Work to complete: Write out, word for word, every line in the data below from the one containing "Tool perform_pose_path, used" to the one containing "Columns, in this", both of them included.

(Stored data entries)
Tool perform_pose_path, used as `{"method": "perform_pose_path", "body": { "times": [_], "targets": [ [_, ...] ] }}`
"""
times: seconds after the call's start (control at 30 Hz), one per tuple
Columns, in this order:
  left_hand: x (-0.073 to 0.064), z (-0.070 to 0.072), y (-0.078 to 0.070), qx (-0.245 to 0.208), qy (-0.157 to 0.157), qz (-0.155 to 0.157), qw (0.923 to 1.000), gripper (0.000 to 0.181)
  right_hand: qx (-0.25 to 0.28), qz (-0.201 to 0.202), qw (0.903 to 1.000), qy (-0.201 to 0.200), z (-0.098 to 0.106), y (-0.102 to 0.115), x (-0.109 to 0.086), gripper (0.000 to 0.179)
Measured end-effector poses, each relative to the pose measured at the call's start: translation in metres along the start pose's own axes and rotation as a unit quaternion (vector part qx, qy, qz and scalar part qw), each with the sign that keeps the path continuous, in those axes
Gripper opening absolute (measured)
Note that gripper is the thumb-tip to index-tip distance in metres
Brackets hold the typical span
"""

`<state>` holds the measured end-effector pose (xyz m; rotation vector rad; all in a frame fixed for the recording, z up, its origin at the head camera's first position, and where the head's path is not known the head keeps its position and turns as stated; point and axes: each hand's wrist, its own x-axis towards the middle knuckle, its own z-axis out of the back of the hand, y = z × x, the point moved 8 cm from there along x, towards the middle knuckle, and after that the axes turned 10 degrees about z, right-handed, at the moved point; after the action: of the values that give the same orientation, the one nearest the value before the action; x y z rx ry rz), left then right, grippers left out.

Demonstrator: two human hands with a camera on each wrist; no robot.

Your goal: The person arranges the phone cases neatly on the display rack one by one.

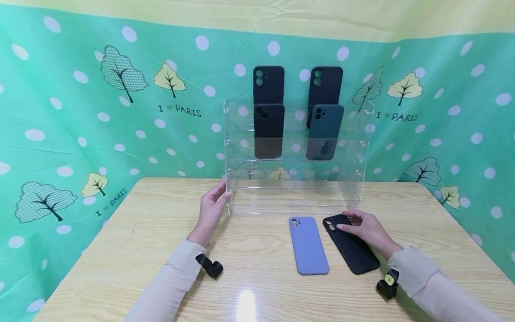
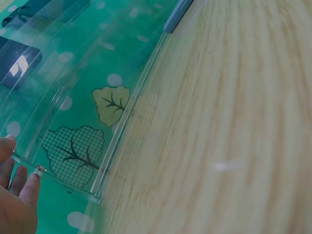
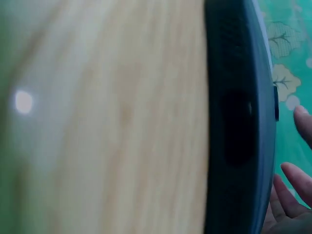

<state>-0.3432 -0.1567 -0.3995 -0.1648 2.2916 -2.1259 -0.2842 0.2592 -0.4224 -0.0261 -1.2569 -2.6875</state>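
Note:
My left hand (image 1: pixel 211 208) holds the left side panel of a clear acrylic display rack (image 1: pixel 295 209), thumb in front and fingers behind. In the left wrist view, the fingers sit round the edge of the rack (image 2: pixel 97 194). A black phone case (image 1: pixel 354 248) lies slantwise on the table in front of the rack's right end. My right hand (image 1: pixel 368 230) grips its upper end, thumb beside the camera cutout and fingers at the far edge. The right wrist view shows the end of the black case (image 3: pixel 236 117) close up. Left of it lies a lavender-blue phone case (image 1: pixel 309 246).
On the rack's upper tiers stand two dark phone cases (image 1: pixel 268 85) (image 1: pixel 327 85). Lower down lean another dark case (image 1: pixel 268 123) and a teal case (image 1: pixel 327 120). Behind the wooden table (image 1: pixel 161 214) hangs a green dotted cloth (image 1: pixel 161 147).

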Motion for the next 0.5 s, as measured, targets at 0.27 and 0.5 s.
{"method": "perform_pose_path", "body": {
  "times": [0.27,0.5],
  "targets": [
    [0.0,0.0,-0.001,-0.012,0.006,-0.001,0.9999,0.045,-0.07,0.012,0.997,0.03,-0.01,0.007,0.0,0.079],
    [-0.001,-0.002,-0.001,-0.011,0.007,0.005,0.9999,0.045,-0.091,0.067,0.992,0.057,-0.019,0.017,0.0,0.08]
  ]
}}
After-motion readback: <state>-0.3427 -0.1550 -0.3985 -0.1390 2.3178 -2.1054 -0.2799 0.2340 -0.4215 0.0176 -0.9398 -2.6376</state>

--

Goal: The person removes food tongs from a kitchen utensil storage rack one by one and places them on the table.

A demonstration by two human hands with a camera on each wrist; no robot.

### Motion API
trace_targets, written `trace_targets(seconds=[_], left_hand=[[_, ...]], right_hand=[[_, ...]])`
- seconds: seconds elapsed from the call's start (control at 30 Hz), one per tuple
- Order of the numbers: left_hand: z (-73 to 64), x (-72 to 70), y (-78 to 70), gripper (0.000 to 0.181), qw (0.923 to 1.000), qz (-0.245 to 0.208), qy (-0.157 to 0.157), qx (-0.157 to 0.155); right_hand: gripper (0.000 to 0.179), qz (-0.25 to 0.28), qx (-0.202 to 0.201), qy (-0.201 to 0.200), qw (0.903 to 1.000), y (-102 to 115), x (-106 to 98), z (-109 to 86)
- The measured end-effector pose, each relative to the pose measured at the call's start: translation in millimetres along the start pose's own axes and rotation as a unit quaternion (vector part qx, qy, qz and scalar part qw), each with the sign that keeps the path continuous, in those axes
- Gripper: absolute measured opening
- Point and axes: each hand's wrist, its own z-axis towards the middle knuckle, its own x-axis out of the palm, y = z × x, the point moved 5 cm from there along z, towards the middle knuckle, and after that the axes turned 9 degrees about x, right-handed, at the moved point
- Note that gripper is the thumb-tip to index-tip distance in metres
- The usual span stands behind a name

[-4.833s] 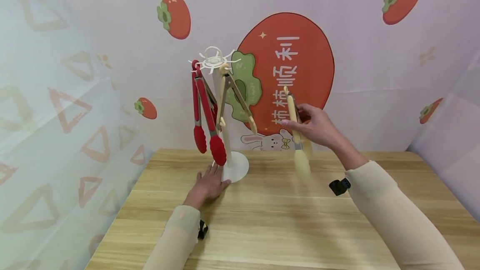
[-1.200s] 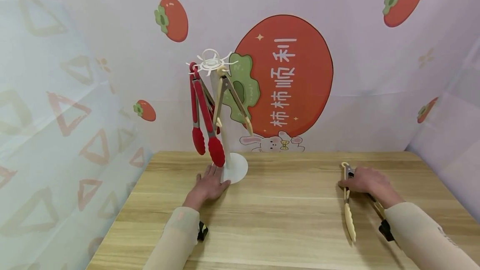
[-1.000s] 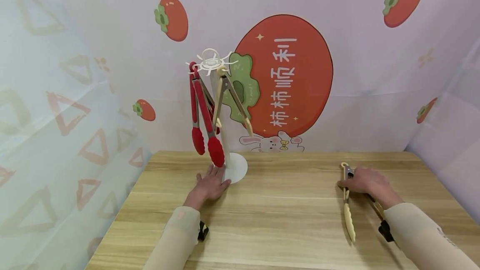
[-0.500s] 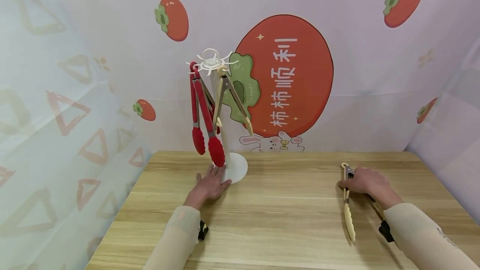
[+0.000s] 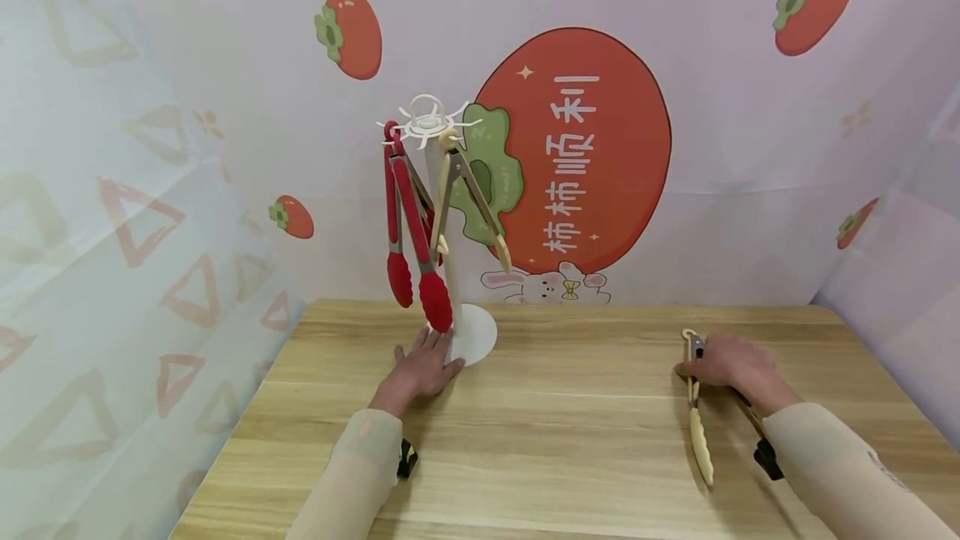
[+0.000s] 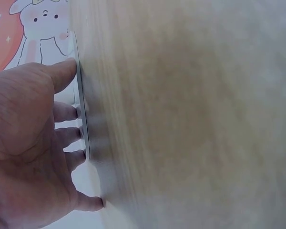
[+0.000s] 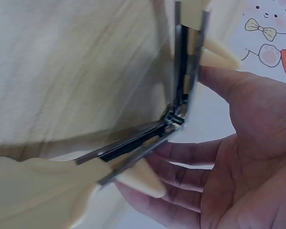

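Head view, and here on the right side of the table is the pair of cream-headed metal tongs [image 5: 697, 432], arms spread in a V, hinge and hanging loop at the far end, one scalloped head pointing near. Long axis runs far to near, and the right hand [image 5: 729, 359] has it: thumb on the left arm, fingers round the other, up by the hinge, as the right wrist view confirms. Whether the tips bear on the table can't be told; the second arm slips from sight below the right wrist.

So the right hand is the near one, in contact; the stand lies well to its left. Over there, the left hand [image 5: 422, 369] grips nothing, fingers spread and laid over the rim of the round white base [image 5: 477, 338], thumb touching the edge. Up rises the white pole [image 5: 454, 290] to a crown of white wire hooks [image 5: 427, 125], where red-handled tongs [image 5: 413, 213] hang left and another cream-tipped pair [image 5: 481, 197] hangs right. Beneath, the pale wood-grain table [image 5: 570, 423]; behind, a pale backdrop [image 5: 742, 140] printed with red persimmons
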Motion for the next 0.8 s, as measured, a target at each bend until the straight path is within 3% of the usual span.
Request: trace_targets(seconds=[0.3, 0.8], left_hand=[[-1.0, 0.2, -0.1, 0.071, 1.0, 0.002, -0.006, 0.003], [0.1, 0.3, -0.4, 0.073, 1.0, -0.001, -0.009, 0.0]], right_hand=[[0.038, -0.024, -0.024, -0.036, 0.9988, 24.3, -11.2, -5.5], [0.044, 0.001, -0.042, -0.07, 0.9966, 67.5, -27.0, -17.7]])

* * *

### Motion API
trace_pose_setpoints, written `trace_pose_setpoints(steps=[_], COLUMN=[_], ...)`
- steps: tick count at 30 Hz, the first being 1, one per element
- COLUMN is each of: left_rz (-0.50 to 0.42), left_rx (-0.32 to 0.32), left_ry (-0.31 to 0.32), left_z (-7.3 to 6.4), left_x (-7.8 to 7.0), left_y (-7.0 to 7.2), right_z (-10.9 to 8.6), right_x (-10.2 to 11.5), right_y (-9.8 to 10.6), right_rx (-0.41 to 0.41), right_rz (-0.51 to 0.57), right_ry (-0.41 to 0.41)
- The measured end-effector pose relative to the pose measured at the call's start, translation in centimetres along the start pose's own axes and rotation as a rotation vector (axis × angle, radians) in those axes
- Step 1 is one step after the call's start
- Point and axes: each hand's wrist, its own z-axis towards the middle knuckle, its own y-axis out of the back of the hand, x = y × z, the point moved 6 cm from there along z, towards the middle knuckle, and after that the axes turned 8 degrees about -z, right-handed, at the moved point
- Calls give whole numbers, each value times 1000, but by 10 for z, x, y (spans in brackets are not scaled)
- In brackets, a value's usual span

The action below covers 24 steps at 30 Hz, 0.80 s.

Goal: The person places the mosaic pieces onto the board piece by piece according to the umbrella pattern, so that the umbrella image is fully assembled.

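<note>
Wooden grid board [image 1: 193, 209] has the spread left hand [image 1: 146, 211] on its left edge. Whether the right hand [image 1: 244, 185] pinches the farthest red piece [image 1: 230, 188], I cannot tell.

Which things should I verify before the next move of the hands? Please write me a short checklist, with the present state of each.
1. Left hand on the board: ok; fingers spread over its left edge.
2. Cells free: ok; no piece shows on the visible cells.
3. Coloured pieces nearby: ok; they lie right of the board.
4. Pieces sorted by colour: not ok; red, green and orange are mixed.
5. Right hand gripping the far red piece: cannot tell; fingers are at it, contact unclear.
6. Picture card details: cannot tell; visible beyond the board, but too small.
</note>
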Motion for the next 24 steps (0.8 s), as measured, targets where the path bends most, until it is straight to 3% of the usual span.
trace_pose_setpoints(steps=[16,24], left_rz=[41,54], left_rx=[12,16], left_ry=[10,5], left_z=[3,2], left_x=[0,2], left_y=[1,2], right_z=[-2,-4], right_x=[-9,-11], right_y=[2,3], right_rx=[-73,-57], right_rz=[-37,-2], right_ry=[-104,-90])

Written solution:
Tool perform_pose_path, used as `{"method": "perform_pose_path", "body": { "times": [_], "targets": [ [_, ...] ] }}`
"""
times: seconds after the call's start (control at 30 Hz), one per tuple
Columns, in this order:

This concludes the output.